To do |
Please make an exact transcription of the records, keeping the pictures out of it.

————

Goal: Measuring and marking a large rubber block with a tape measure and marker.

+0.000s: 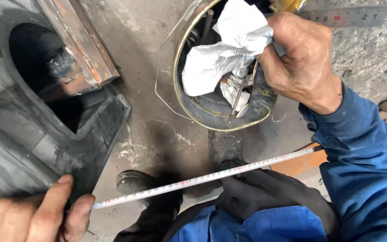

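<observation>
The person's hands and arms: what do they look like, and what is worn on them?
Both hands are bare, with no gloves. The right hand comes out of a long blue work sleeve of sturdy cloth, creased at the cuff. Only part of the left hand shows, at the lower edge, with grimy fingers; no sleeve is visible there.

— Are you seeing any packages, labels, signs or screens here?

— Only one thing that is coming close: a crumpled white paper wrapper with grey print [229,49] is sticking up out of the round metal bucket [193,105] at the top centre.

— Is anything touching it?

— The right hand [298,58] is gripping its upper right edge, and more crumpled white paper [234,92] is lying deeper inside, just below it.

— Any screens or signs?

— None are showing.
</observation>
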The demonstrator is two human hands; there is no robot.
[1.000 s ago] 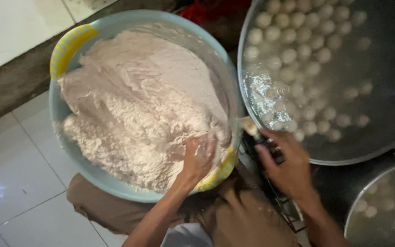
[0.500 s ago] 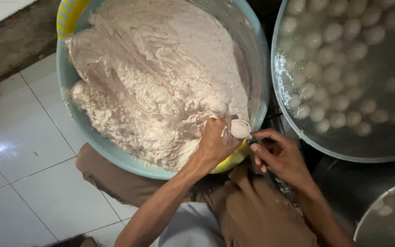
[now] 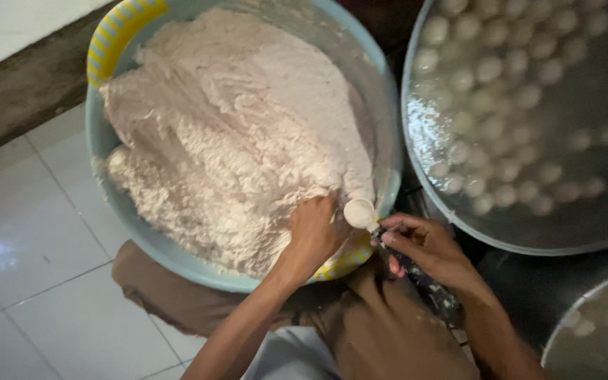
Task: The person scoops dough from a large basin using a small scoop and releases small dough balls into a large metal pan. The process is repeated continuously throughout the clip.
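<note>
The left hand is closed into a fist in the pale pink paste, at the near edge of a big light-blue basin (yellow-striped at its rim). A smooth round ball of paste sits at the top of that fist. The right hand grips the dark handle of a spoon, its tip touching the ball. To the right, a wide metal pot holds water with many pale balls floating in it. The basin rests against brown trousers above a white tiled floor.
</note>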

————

Expected output |
Goal: Measuring and marking a large rubber block with a tape measure and marker.

+0.000s: 

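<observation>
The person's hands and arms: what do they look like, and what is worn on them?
Both hands are bare, with no gloves. The right hand comes out of a long blue work sleeve of sturdy cloth, creased at the cuff. Only part of the left hand shows, at the lower edge, with grimy fingers; no sleeve is visible there.

— Are you seeing any packages, labels, signs or screens here?

— Only one thing that is coming close: a crumpled white paper wrapper with grey print [229,49] is sticking up out of the round metal bucket [193,105] at the top centre.

— Is anything touching it?

— The right hand [298,58] is gripping its upper right edge, and more crumpled white paper [234,92] is lying deeper inside, just below it.

— Any screens or signs?

— None are showing.
</observation>
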The demonstrator is two human hands; there is no robot.
[1.000 s ago] 
[0.500 s ago] 
[now] 
Task: The person scoops dough from a large basin using a small scoop and releases small dough balls into a large metal pan. The process is repeated continuously throughout the clip.
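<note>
The left hand is closed into a fist in the pale pink paste, at the near edge of a big light-blue basin (yellow-striped at its rim). A smooth round ball of paste sits at the top of that fist. The right hand grips the dark handle of a spoon, its tip touching the ball. To the right, a wide metal pot holds water with many pale balls floating in it. The basin rests against brown trousers above a white tiled floor.
</note>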

There's nothing left to add to the answer.